My main concern with the new design is that one of the USB data lines is also used in the programming process. I tried to make it as short as possible but the programming connector wouldn’t fit anywhere but the far side of the board to the USB connector. So that line is a long stub during operation, not a nice thing to do to an RF signal. Anecdotal evidence from forums suggests that I will get away with this but having the programming cable connected will cause it to fail, I’m happy with that.

The Tag-Connect connector can be seen on the far side to the USB port. It is actually just a carefully arranged collection of pads with holes to guide the plug. I haven’t used the Tag-Connect system before, I am attracted to it for a number of reasons.
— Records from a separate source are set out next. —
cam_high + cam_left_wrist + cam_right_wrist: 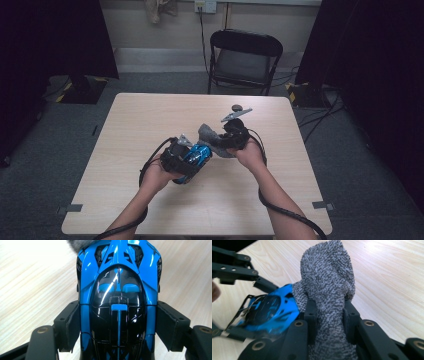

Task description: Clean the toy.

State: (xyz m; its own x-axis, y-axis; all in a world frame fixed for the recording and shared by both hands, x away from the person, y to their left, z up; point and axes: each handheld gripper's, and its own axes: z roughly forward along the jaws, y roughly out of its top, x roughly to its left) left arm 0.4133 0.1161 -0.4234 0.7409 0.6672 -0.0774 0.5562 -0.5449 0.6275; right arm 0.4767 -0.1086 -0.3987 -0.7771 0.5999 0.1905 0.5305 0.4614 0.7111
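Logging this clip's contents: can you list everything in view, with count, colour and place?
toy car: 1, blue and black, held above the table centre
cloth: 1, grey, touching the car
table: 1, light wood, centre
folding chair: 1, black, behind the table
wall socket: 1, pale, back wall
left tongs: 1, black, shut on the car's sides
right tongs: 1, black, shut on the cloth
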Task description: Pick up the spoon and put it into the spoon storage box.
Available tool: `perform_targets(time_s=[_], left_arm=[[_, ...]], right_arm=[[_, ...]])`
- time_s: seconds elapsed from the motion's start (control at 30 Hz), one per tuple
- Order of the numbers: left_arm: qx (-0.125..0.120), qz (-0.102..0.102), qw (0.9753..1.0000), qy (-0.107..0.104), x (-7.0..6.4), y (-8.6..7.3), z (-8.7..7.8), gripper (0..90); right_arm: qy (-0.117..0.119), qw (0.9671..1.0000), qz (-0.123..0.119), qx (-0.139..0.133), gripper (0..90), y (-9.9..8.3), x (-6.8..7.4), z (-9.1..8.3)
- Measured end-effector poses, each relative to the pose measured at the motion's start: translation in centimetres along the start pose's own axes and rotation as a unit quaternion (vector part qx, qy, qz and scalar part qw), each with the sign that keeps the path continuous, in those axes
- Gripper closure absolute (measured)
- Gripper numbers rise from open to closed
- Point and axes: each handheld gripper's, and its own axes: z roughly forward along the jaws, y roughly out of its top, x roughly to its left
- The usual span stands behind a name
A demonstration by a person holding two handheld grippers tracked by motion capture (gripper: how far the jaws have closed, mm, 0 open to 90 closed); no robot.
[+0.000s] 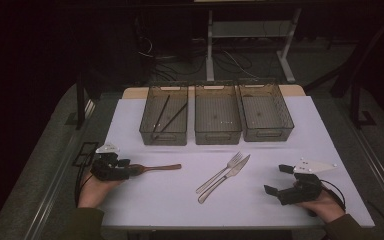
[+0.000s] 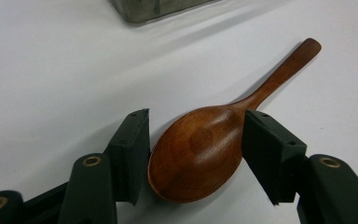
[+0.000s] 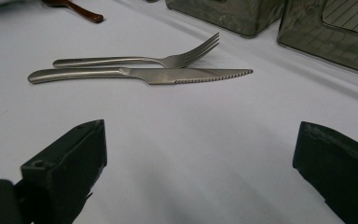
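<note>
White table covering (image 1: 180,200) is spread under three mesh bins (image 1: 217,120) set in a row at the far side, with a dark room behind. At the near left, the wooden spoon (image 2: 200,149) lies flat, its bowl framed by the left gripper (image 2: 196,154), whose jaws are closed in to the bowl's two edges; whether both pads press it firmly cannot be told. The long axis of the spoon is seen running away from that gripper, handle pointing toward the table's middle. The right gripper (image 3: 200,172) is held well apart at the near right, jaws spread wide over bare covering, with the fork (image 3: 140,58) and knife (image 3: 144,74) lying side by side beyond it. Two dark sticks (image 1: 166,116) lie in the left bin; what they are is hard to make out.
</note>
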Motion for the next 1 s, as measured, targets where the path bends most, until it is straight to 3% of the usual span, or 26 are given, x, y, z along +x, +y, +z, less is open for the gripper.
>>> perform_targets(time_s=[0.83,1.0], left_arm=[[0.019,0.028,0.9994,-0.002,-0.53,-0.47,0.22,40.0],[0.023,0.047,0.9986,0.005,-0.74,-0.65,0.11,41.5]], right_arm=[[-0.001,1.0000,0.002,-0.001,2.3,-0.02,-0.09,0.02],[-0.002,1.0000,0.001,0.000,2.3,-0.02,-0.07,0.02]])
The footprint is smaller, in board size, only consuming one layer and not having a high part permanently attached. Being a layout of pads it is cheap per board. And for manufacturing it is easy to design a pogo pin setup to hit the pads or use a bed of nails system. There is also a series of test points exposing the USB lines for manufacturing.

Several people have complained about the Tag-Connect routing meaning that you take up as much board space as the standard, larger, connector. I certainly found the routing was annoying, especially with the holes at either end requiring lines to go the long way around. I cheated somewhat by placing vias on the pads, effectively making some of the pins through holes, this made routing much easier for me. For a two layered board the Tag-Connect benefits are probably marginal, with more layers the benefits would be add up rapidly.

Ordering

An order has been placed at OSHPark for both the Digikey board and mine, the process was remarkably good, lots of feedback as to what would be manufactured as you progressed. My board has an oval hole which OSHPark doesn’t support but I’ll fix that somehow after the board is delivered.
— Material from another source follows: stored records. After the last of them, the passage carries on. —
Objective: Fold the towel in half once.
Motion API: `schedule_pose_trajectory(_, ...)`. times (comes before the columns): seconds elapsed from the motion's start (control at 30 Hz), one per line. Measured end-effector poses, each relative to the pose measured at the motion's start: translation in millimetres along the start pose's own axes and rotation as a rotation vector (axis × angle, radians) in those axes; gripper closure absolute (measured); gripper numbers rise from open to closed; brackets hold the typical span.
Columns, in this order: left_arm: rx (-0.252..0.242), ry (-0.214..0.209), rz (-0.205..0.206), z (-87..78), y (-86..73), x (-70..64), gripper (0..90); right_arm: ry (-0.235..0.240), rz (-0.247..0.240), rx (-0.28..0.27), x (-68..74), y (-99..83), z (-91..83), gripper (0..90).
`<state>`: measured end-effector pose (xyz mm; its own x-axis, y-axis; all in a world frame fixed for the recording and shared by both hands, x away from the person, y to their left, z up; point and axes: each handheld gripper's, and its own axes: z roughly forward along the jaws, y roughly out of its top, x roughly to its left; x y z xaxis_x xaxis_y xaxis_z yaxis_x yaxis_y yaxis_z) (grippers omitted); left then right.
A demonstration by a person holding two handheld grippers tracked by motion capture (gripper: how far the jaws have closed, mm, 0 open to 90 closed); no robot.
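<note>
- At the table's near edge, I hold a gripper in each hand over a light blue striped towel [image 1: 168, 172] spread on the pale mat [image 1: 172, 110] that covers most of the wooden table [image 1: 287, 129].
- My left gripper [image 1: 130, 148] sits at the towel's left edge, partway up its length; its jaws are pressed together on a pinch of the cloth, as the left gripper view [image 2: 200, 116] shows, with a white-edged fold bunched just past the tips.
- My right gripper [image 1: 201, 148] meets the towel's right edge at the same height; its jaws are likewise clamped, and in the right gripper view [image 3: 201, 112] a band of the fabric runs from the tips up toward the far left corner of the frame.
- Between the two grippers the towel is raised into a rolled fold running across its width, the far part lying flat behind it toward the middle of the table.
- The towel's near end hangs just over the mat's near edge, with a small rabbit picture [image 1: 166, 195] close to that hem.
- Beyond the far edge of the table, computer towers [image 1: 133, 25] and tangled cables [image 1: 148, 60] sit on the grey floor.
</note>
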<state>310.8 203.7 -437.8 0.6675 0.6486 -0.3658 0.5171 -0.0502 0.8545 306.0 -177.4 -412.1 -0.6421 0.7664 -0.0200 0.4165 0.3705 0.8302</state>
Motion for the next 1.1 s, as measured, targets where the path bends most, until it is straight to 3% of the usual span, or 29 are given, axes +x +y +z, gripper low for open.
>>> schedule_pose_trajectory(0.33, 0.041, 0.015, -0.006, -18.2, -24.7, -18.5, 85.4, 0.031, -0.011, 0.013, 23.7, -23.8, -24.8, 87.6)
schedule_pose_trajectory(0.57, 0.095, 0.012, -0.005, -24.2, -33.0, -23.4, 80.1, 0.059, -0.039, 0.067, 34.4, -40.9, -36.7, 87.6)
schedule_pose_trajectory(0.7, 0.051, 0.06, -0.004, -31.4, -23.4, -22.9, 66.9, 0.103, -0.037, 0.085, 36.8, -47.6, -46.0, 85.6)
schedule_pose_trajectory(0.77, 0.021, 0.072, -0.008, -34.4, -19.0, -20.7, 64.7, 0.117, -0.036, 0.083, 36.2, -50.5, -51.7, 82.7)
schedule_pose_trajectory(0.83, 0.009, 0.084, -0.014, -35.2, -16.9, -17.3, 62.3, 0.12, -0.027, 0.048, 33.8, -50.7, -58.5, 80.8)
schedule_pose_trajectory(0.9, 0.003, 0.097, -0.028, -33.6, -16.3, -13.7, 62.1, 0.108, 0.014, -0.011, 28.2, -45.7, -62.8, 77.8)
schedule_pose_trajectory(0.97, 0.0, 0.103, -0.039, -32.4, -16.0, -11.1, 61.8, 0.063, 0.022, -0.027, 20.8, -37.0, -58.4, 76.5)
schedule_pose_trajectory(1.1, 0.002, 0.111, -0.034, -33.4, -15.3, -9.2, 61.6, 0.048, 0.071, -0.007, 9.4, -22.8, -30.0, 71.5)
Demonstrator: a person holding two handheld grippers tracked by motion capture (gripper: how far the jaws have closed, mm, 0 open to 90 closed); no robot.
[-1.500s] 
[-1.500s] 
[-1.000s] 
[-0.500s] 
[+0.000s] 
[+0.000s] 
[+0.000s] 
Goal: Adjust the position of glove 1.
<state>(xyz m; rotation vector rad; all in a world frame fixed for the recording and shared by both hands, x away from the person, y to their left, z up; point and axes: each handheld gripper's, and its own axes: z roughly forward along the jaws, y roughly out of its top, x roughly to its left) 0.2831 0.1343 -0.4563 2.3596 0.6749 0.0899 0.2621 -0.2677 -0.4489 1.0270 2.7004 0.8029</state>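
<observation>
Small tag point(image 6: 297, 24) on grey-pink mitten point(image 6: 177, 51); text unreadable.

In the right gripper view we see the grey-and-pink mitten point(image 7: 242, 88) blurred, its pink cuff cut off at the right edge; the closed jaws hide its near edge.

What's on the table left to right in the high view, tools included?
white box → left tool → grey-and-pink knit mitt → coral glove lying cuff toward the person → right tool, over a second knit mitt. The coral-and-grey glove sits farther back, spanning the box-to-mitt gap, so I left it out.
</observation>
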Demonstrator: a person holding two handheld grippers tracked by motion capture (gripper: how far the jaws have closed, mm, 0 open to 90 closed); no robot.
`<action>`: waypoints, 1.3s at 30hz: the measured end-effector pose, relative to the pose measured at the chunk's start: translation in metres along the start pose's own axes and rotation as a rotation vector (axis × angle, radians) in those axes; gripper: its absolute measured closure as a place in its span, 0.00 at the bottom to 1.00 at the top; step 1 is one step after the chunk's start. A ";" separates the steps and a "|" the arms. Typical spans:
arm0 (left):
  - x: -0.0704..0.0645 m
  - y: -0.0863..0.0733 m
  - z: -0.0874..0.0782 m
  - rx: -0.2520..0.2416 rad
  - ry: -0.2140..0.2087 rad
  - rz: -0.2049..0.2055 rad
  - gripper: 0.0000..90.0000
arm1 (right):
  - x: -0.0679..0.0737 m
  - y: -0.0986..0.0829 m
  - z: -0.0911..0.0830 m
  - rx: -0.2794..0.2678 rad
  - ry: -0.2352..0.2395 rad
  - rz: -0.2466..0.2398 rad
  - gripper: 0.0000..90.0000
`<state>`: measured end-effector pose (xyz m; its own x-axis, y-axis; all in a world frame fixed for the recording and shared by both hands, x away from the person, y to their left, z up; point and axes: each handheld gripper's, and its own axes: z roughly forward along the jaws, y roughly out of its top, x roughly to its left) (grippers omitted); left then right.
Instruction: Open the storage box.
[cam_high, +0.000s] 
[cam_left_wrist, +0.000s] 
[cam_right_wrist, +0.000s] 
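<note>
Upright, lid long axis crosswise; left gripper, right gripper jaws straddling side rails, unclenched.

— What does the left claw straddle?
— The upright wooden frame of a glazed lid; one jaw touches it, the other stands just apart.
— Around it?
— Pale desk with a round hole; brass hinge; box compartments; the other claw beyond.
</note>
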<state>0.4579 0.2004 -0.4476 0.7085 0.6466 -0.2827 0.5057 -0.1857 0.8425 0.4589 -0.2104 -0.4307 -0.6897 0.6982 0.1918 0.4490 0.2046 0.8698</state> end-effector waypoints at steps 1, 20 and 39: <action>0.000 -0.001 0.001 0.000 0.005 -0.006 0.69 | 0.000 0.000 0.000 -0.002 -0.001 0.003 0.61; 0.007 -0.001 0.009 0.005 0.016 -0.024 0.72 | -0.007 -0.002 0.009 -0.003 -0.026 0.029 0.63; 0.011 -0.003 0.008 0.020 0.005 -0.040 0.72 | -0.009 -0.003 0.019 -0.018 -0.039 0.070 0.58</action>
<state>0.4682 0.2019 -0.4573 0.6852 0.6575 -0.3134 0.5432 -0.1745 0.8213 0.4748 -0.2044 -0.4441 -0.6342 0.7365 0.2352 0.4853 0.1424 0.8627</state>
The Digikey board 20.35×22.91 mm (0.8×0.9 inches) and cost $1.20 USD per board.
My board is 30.02×20.02 mm (the 0.02mm is the cut line thickness) and cost $1.55 USD per board.

Within 24 hours both boards had been sent for fabrication, mine got a free upgrade to the special rush order stream.
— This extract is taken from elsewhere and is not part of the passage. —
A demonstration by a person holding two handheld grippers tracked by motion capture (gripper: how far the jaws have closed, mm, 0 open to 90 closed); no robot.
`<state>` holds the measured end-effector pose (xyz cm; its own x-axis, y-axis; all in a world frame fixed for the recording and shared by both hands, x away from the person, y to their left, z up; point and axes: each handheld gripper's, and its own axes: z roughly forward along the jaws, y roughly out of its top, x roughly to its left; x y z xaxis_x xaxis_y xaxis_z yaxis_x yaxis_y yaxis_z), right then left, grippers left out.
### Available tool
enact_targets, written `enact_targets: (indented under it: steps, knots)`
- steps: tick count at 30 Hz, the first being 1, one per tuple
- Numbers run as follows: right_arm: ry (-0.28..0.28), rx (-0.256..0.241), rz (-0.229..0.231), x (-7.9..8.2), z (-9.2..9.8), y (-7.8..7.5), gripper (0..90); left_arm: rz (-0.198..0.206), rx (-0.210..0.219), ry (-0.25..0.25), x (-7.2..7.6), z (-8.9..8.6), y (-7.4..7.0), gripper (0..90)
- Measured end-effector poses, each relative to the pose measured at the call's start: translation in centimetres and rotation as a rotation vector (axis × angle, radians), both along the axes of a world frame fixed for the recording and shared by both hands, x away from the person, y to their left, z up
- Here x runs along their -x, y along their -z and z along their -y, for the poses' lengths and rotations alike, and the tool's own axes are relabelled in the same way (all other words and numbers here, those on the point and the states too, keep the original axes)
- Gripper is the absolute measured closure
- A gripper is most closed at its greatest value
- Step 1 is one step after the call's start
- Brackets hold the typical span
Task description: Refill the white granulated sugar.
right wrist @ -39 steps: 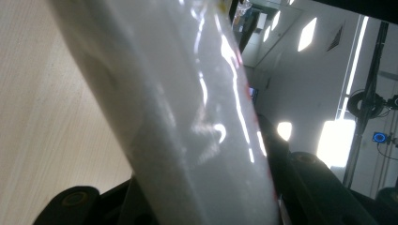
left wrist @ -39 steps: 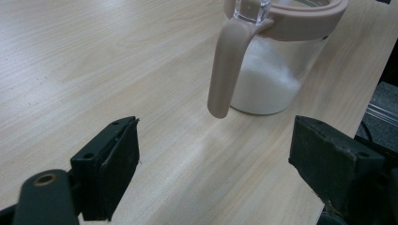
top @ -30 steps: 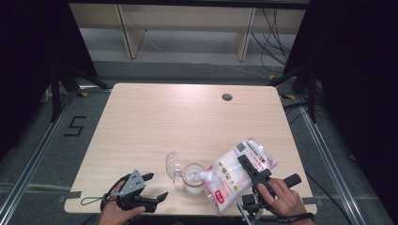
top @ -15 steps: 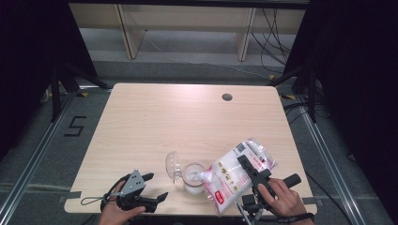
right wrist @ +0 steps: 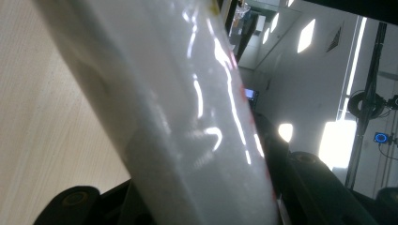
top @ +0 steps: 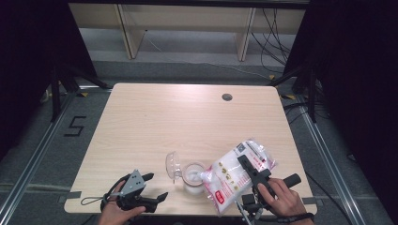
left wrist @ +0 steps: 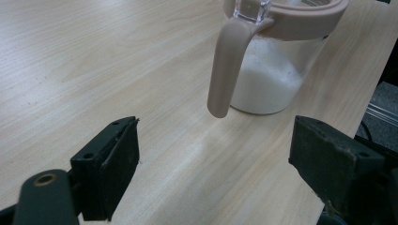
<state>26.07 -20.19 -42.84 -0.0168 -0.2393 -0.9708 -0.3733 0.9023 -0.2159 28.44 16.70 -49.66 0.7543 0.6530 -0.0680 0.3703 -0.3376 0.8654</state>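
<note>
Around the desk (top: 155, 126) runs a grey floor with metal rails along both sides, black curtains to left and right, and pale shelving with hanging cables beyond the far edge. The desk's top is light wood grain, with a round dark cable hole (top: 227, 97) near its far right corner. Close to the near edge, right of the middle, a white plastic bag (top: 230, 176) with red print is tilted, its lower corner over the mouth of a clear jar (top: 193, 177). The right gripper (top: 253, 174) pinches this bag between its jaws; in the right gripper view the bag (right wrist: 187, 117) crosses the jaws. The jar stands upright, partly holding white grains, its hinged lid (top: 172, 166) swung open to the left. Nearer the near left corner, the left gripper (top: 152, 188) lies low over the desk with jaws spread wide, holding nothing, well apart from the jar (left wrist: 267, 79).
</note>
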Motion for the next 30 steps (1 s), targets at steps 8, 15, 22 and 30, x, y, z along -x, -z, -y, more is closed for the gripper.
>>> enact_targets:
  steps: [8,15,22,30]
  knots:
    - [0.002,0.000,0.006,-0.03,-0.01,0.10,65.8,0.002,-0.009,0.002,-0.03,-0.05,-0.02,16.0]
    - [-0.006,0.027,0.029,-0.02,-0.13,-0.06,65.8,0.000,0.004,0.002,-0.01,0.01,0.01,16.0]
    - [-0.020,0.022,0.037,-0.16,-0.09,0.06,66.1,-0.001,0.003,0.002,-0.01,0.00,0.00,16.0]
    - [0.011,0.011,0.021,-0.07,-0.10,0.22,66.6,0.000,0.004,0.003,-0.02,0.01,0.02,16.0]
I have ordered an 0603 resistor and an 0603 capacitor part book from Super Deal Technology with some empty pages. The Digikey board uses 0804 parts (designed for old folks with fading eyesight) but I’ll just put 0603s onto the larger pads. Part books are by far the best way to manage SMD components.

The remaining parts have been ordered from Element14, Digikey was cheaper on the parts but more expensive with shipping.